Lora Strum, Communications Strategist, ACLU

Should companies be able to patent human genes? For decades, the U.S. Patent and Trademark Office said yes, ultimately granting patents on thousands of genes.

Two of the genes that were patented are BRCA1 and BRCA2. The patent office approved exclusive rights over the genes because Myriad Genetics was the first to “isolate” them, or remove them from the body and cell. The patents on the genes allowed Myriad to exercise a monopoly on the genes in the United States, shutting down other labs from offering testing or second opinions and increasing the price to thousands of dollars per test.

The ACLU opposes patenting that would authorize private entities to control access to something as fundamental to humanity as our genes. In 2009, we filed a lawsuit on behalf of 20 researchers, genetic counselors, women patients, cancer survivors, breast cancer and women’s health groups, and scientific associations representing 150,000 geneticists, pathologists, and laboratory professionals. The landmark case argued that human genes are products of nature, even when “isolated,” drawing on 150 years of legal precedent forbidding patents on laws of nature, natural phenomena, and abstract ideas. The Supreme Court agreed. It invalidated the patents, in a unanimous decision written by Justice Clarence Thomas on June 13, 2013.

For Lisbeth Ceriani, a breast cancer survivor and plaintiff in our suit, the Supreme Court’s ruling was not only a source of great joy, but also a step towards a more equitable health care system. During Ceriani’s breast cancer diagnosis, she was informed that the BRCA genetic test she needed was inaccessible because the gene associated with her cancer, and the test, was under patent.

“It’s not just some abstract scientific concept, it impacts people’s daily lives, people’s mothers and sisters and wives. [It impacts] their health care decision,” Ceriani told the ACLU in 2017. “It’s a basic human right to see your own blood, your own genes.

Ten years later, Myriad has now acknowledged the Supreme Court got it right. In a remarkable statement, it said: “[W]e applaud the incredible innovation in genomics and precision medicine that has occurred since the Court reached the decision limiting patents with respect to naturally occurring DNA. Myriad does not support patents on products of nature, including naturally occurring DNA and unmodified human genes.”

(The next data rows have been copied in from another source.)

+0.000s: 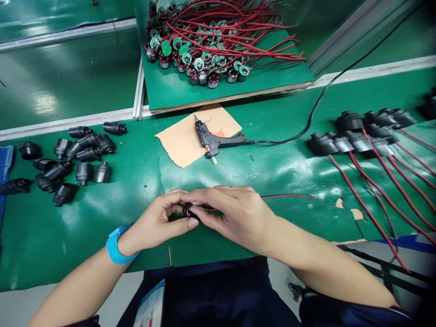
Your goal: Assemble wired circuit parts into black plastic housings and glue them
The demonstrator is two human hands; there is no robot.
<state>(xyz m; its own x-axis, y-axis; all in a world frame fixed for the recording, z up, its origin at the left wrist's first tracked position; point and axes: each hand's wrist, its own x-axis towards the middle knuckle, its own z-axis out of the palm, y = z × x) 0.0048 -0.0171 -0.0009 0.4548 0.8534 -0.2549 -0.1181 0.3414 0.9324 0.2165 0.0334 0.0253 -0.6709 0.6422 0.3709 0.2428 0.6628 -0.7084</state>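
Observation:
Between my two hands, low over the green table, is a small round motor with dark rim and reddish windings; fingers cover most of it. My left hand, with a blue band at the wrist, pinches it from the left between thumb and fingers. From the other side my right hand closes its fingers and thumb on the same piece. A red wire runs out to the right from behind my right hand. Beyond my hands a black glue gun lies on a tan sheet of paper.
Several black plastic housings lie loose at left. On a raised green shelf sits a heap of motors with red wires. At right, black housings trail red wires over the table edge. The glue gun's black cord runs up right.

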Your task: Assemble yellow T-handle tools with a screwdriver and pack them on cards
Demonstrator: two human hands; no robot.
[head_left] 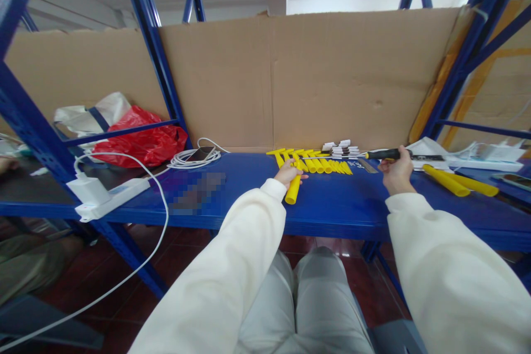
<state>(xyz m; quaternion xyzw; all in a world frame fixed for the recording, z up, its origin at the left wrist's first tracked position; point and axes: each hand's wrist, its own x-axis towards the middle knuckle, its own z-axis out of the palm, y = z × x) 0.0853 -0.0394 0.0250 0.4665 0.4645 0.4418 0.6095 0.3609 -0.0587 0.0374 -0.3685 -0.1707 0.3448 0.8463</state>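
Note:
My left hand [287,173] is closed round a yellow T-shaped plastic piece [293,189] on the blue shelf [332,204]. Its lower end sticks out below my fingers. My right hand [397,172] grips the black handle of a screwdriver [384,154] whose thin shaft runs left over a row of several more yellow pieces [321,164]. Behind that row sits a small stack of black and white parts [342,149]. Both arms are in white sleeves.
Two loose yellow tubes [458,183] lie at right beside white papers [431,149]. A phone on a coiled white cable [198,156], a red bag [141,141] and a white power strip [105,194] are at left. Cardboard [290,77] backs the shelf; blue uprights [153,44] flank it.

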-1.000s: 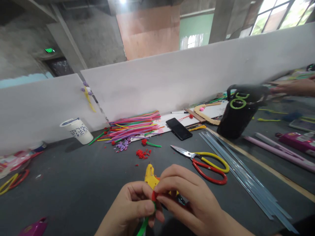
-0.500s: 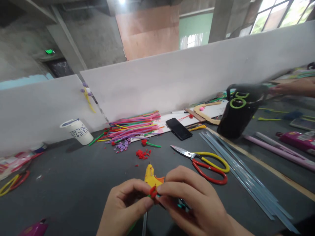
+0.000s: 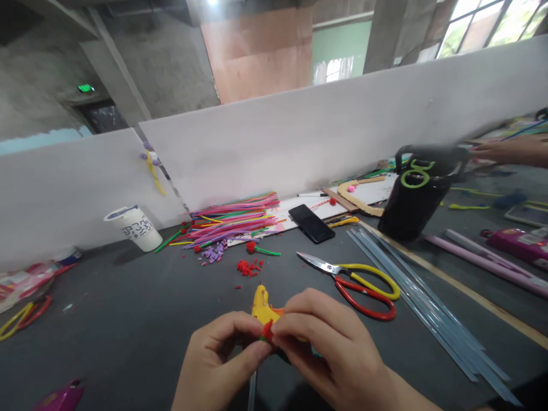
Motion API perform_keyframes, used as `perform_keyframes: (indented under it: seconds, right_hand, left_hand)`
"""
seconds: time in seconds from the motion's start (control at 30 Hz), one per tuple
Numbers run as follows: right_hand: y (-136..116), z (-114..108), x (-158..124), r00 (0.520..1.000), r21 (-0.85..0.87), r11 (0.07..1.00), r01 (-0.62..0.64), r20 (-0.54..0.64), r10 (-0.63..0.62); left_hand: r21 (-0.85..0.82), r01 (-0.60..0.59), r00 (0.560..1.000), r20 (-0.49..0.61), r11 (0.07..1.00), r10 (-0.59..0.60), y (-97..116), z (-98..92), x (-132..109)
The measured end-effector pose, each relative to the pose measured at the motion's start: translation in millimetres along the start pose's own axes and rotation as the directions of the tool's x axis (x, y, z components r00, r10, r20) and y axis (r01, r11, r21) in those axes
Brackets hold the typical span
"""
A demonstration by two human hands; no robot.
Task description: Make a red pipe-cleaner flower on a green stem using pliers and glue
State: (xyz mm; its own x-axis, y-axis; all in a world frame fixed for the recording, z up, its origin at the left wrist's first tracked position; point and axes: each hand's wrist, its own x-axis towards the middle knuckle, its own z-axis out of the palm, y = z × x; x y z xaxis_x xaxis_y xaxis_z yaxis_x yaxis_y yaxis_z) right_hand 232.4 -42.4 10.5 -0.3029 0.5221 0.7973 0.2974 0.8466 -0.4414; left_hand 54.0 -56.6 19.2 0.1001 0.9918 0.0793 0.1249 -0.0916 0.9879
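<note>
My left hand (image 3: 214,359) and my right hand (image 3: 329,348) meet low in the middle of the view. Both pinch a small red pipe-cleaner flower (image 3: 268,330) between thumb and fingertips; its stem is hidden under my left hand. Just behind my fingers lies a yellow glue gun (image 3: 262,305), partly covered by my right hand. Red and yellow scissors (image 3: 359,282) lie on the dark table (image 3: 128,308) to the right of my hands.
A heap of coloured pipe cleaners (image 3: 235,220), red scraps (image 3: 248,267), a phone (image 3: 310,224) and a white cup (image 3: 135,227) sit farther back. Clear glue sticks (image 3: 423,302) and a black bottle (image 3: 417,194) are at right. Another person's hand (image 3: 509,151) is at far right.
The green stem that showed below my left hand has slipped out of sight. Both hands keep pinching the red flower, shifting slightly; my right fingers have risen a little.
</note>
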Motion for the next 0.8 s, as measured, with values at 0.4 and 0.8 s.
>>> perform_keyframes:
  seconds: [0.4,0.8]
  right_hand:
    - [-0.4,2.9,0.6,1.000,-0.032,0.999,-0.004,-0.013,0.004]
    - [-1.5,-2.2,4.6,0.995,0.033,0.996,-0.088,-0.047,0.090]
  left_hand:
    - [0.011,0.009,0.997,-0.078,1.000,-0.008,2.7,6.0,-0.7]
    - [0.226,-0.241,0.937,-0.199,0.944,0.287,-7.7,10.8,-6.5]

Despite this consensus, our right to our own genetic information is at risk. For several years, a number of Congressmembers have supported legislation to restore patenting of laws of nature and abstract ideas, including human genes, and have made clear they will push this issue in the future. If passed, this legislation would overturn decades of Supreme Court precedent and would tear down some of the public’s only protections from the worst patent abuses.

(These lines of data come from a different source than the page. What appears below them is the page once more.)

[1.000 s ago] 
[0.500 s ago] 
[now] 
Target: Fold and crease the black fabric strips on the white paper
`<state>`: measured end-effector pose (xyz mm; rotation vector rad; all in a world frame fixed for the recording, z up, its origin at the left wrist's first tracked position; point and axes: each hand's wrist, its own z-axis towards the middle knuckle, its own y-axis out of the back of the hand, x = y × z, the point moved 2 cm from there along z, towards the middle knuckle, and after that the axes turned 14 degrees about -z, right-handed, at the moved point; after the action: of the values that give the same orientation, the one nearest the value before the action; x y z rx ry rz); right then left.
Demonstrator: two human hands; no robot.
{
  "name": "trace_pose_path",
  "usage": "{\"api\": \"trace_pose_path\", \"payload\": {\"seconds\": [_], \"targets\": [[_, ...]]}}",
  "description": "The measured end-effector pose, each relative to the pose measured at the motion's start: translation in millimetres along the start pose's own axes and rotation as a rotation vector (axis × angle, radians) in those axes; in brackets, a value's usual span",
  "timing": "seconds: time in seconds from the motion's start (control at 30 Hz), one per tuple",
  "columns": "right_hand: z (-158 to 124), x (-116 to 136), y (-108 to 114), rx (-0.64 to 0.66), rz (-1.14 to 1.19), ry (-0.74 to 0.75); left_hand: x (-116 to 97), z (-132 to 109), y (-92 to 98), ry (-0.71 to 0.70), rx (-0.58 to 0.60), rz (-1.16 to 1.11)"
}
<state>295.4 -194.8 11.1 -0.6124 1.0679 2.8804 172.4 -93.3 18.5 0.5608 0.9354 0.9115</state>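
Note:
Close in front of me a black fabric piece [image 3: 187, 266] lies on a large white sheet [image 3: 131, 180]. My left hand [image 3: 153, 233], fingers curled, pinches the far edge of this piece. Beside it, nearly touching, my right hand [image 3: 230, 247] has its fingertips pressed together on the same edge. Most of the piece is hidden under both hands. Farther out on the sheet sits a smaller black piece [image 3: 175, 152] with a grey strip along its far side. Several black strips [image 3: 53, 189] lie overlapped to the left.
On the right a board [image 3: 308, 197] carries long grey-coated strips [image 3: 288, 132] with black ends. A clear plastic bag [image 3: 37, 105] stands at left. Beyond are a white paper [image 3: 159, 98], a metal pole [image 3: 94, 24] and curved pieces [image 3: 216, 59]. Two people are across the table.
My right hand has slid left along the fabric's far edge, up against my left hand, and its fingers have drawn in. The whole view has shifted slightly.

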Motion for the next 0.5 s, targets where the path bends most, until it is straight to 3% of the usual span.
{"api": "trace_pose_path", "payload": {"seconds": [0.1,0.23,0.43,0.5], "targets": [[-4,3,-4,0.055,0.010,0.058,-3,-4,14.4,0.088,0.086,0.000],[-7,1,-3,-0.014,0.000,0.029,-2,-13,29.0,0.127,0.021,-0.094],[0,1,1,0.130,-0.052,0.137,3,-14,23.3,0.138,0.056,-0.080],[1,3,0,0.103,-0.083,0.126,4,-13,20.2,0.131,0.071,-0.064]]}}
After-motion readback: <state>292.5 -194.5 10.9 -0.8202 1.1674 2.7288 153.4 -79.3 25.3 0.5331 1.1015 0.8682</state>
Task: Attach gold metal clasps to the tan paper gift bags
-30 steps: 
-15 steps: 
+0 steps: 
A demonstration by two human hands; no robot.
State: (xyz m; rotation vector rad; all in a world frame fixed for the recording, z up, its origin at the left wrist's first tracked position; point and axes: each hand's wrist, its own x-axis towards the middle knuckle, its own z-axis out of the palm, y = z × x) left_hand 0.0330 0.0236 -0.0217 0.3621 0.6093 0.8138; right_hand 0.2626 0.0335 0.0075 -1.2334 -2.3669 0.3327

To help understand the devastating consequences that human gene patents could have on all of us, we spoke to four people who led the fight against human gene patenting:

  • Lisa Schlager, the vice president of public policy at Facing Our Risk of Cancer Empowered (FORCE), a national patient advocacy group that filed an amicus brief in support of our case.
  • Karen Weck, a professor of pathology and genetics at University of North Carolina at Chapel Hill and former president of the Association for Molecular Pathology, which was the lead organization plaintiff in the litigation.
  • Robert Nussbaum, a geneticist who served as an expert in the lawsuit while he was a professor at University of California San Francisco and is now Chief Medical Officer at Invitae, a genetic testing company.

Together, they share how the fight against human gene patenting has affected their health and their work. This conversation has been condensed for clarity.

ACLU: Let’s go back to the beginning. When did you first encounter the BRCA genes?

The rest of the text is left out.